Hermanos, hagan lo que hagan, deben mostrarse caritativos y alegres los unos con los otros. El que trabaja hablará así al que ora: “El tesoro que mi hermano posee, yo lo tengo también, pues todo lo nuestro es común” Por su parte, el que ora dirá al que lee: “El beneficio que saca de su lectura me enriquece, a mí también”. Y el que trabaja dirá aún: “Es en interés de la comunidad que yo cumpla este servicio.”

 

Los muchos miembros del cuerpo no forman más que un sólo cuerpo y se sostienen mutuamente cumpliendo cada uno su labor. El ojo ve por todo el cuerpo; la mano trabaja por los otros miembros; el pie caminando, los lleva a todos; un miembro sufre cuando otro sufre. He aquí como los hermanos se deben comportar los unos con los otros (cf. Rm12, 4-5). El que ora no juzgará al que trabaja porque no ora. El que trabaja no juzgará al que ora... El que sirve no juzgará a los otros. Al contrario, cada uno, que haga, y actué para la gloria de Dios (cf.1Co 10,31; 2Co 4, 15).

 

Así una gran concordia y una serena armonía formarán “el vínculo de la paz” (Ef 4,3), que los unirá entre ellos y los hará vivir con trasparencia y sencillez bajo la mirada benévola de Dios. Lo esencial, evidentemente es perseverar en la oración. Además una sola cosa es condición: cada uno debe poseer en su corazón el tesoro que es la presencia viva y espiritual del Señor. El que trabaja, ora, lee, debe poder decir que posee el bien imperecedero que es el Espíritu Santo. (San Macario. Tercera homilía, 1-3)

 

Comunidad. Bonita y profunda palabra. ¿Qué es para nosotros la comunidad? ¿Podemos vivir realmente unidos a otros hermanos como si fuéramos un solo cuerpo? La Iglesia es comunidad y cuerpo místico de Cristo ¿Cómo entendemos esto? 

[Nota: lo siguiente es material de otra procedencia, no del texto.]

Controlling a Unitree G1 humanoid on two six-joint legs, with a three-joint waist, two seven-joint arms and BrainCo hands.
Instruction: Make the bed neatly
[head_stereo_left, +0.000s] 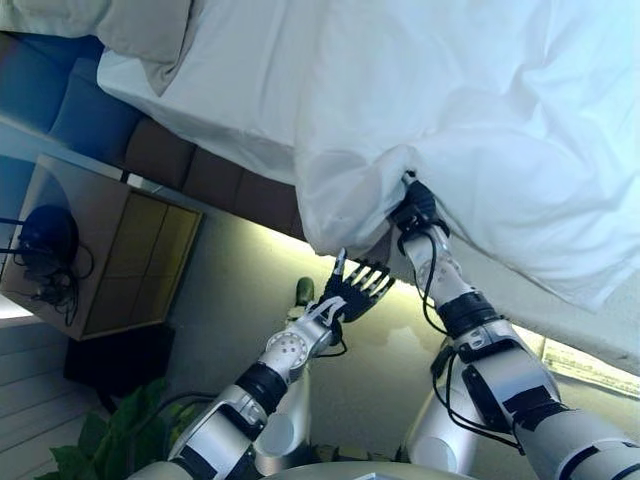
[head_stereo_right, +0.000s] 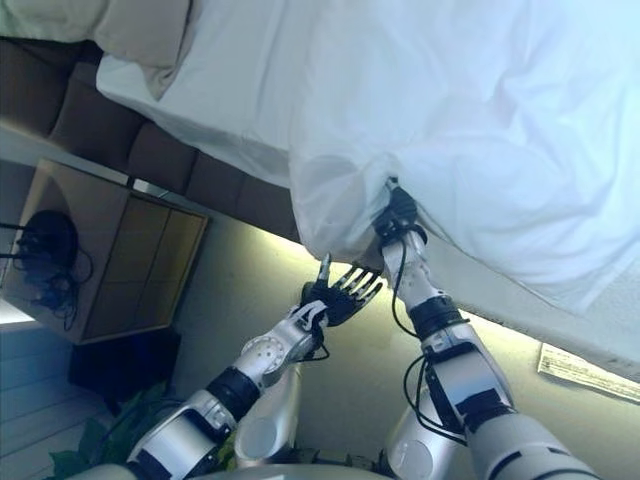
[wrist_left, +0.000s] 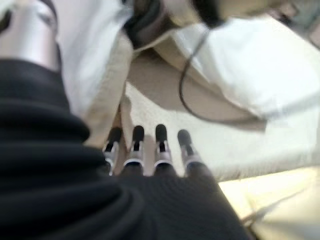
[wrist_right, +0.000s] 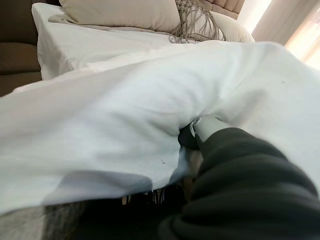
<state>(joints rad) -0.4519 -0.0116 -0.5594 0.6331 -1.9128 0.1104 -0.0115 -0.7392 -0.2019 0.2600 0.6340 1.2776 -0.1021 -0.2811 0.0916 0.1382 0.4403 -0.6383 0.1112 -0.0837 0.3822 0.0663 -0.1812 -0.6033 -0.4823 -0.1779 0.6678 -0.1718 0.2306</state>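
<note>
the bed (head_stereo_left: 215, 180) is shown part-made. a white duvet (head_stereo_left: 480, 120) is spread over most of the mattress, but its near edge is bunched and hangs in a fold over the side of the bed, toward the floor (head_stereo_left: 240, 290). a pillow (wrist_right: 125, 11) is seen at the head end, resting on the white sheet (wrist_right: 75, 47), which is left uncovered there. the task is judged to be at an early to middle stage: the duvet is on the bed but is not yet drawn flat, squared with the sides or brought up to the pillow; the creases across its top remain to be smoothed.

the right hand (head_stereo_left: 413, 205) is raised to the bunched edge, with its thumb pressed against the cloth in the right wrist view; the fingers are buried under the fold, so it cannot be told whether the duvet is clenched or only pushed.

the left hand (head_stereo_left: 350, 288) is held just below the hanging fold, beside the right wrist. its fingers (wrist_left: 136, 145) are straight and spread, and nothing is grasped; whether their tips touch the cloth cannot be made out.

a nightstand (head_stereo_left: 110, 250) stands beside the bed, with a dark object (head_stereo_left: 45, 240) on it. a plant (head_stereo_left: 95, 440) is seen at the lower corner.
</note>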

Mi experiencia me dice que muchos católicos no aceptamos el vínculo real que tenemos dentro de la Iglesia. Pensamos que la salvación es un camino personal, que debe andar cada uno por separado. ¿Somos realmente cristianos si pensamos, sentimos y actuamos de esa forma? Me temo que no. Cristo está entre nosotros cuando nos reunimos en Su Nombre, no cuando vamos cada cual por nuestra parte. 

Vivir el cristianismo de manera individual es un hecho diabólico, ya que nos separa generando soledad. Vivir la Fe en solitario nos lleva a la desesperación y a abandonar con facilidad lo que creemos. ¿Para qué nos sirve una religión que no nos une? La palabra religión proviene del verbo latino re-ligare, re-unir. 

Así una gran concordia y una serena armonía formarán “el vínculo de la paz” (Ef 4,3), que los unirá entre ellos y los hará vivir con trasparencia y sencillez bajo la mirada benévola de Dios. No es sencillo llegar a esa concordia y a la serena armonía que San Macario nos indica. En el camino de la vida nos encontraremos con muchas situaciones de ruptura y separaciones que no entendemos. El enemigo vence cada vez que abandonamos el desafío de lograr la concordia. Evidentemente es más fácil darse por vencido que esforzarnos por limar las aristas que nos separan. Es más fácil aceptar la derrota en lo común y centrarnos en lo individual, que suele ser lo que más nos importa. ¿Transparencia y sencillez? Claro, la confianza sólo se hace evidente si no escondemos nada a los demás y actuamos sin segundas intenciones. 

San Macario no señala un elemento importante: Lo esencial, evidentemente es perseverar en la oración. ¿Oramos para que Dios nos ayude a integrarnos en la comunidad eclesial? ¿Oramos a Dios para que nos ayude a que nuestras expectativas individuales se plieguen al bien comunitario? El mismo Cristo oró al Padre por nuestra unidad. ¿Por qué nos da tanta grima la oración? Llega a parecernos que orar está contra la modernidad y que si la evidenciamos, nos ganaremos el rechazo de los demás. Orar parece que da mala imagen. Que triste es oírlo tan a menudo y ser conscientes que en el fondo a nosotros también nos lo parece. 

En el texto de San Macario aparece un elemento muy interesante: la felicidad por el don que tiene nuestro hermano. Si entendemos que ese don es un regalo que Dios entrega a la comunidad, a lo mejor dejamos de envidiar a quien lo ha recibido. Si nosotros somos quienes lo poseemos, entendamos que ese don no nuestro, sino un regalo que Dios nos ha dado para que lo pongamos al servicio de los demás. Es la única manera de que la concordia y la armonía florezcan entre nosotros con transparencia y sencillez. 

Quiera el Señor darnos fuerzas para continuar adelante en el camino de la unidad.